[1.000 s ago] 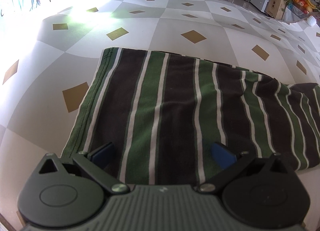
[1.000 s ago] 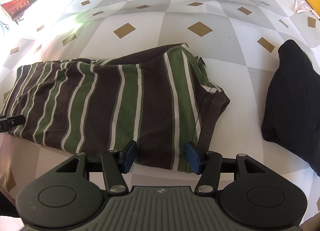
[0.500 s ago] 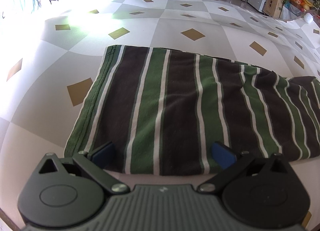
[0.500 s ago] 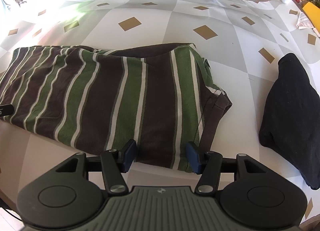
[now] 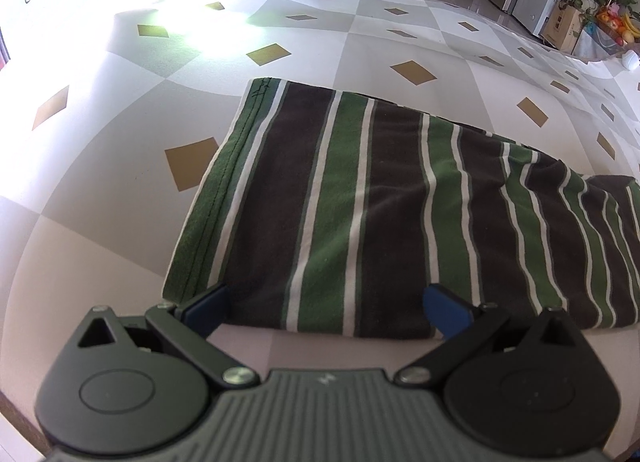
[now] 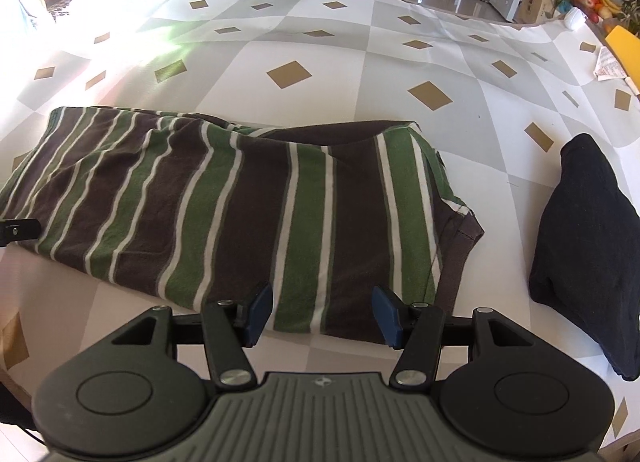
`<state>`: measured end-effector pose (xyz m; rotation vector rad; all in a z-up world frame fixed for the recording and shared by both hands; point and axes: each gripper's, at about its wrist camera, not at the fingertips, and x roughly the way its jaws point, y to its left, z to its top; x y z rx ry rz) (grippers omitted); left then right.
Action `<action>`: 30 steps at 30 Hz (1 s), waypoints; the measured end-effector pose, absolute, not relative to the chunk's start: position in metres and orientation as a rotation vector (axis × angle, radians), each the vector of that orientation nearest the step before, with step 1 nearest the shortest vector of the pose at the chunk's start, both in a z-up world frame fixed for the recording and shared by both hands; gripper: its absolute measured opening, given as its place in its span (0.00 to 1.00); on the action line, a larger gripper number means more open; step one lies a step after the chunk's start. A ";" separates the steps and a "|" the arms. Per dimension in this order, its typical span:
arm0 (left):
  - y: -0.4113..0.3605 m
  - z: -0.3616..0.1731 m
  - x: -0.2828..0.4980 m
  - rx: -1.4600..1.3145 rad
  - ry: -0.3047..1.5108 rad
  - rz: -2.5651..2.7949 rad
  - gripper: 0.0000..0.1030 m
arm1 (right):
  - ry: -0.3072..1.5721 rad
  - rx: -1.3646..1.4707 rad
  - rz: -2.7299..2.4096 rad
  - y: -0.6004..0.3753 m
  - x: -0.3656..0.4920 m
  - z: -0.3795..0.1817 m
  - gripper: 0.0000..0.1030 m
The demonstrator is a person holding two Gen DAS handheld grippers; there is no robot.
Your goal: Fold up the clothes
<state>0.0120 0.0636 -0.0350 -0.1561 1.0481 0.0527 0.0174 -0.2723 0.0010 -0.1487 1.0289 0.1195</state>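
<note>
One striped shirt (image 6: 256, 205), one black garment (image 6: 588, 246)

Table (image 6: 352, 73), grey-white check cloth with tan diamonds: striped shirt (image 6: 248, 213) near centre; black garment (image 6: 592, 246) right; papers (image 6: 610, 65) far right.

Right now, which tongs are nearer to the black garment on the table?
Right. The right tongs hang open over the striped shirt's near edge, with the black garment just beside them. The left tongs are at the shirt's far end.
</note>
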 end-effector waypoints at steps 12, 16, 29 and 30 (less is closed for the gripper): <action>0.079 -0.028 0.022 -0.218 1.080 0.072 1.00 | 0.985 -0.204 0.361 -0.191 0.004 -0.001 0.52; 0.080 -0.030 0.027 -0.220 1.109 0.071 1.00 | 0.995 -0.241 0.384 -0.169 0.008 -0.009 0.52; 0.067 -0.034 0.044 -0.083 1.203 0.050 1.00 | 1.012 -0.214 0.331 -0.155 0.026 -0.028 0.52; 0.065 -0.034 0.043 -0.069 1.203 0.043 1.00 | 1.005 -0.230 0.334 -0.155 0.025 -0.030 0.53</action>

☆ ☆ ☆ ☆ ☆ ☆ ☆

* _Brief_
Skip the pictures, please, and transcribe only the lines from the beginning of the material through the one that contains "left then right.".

* _Written reply_
[1.000 s ago] 
[1.000 s ago] 
[0.500 s ago] 
[0.500 s ago] 
[now] 
[now] 
`<state>`: measured end-effector pose (xyz m; rotation vector rad; all in a z-up world frame fixed for the recording and shared by both hands; point and axes: each gripper's, at about its wrist camera, not at the fingertips, and x roughly the way its jaws point, y to its left, z to its top; x y z rx ry rz) (grippers omitted); left then right.

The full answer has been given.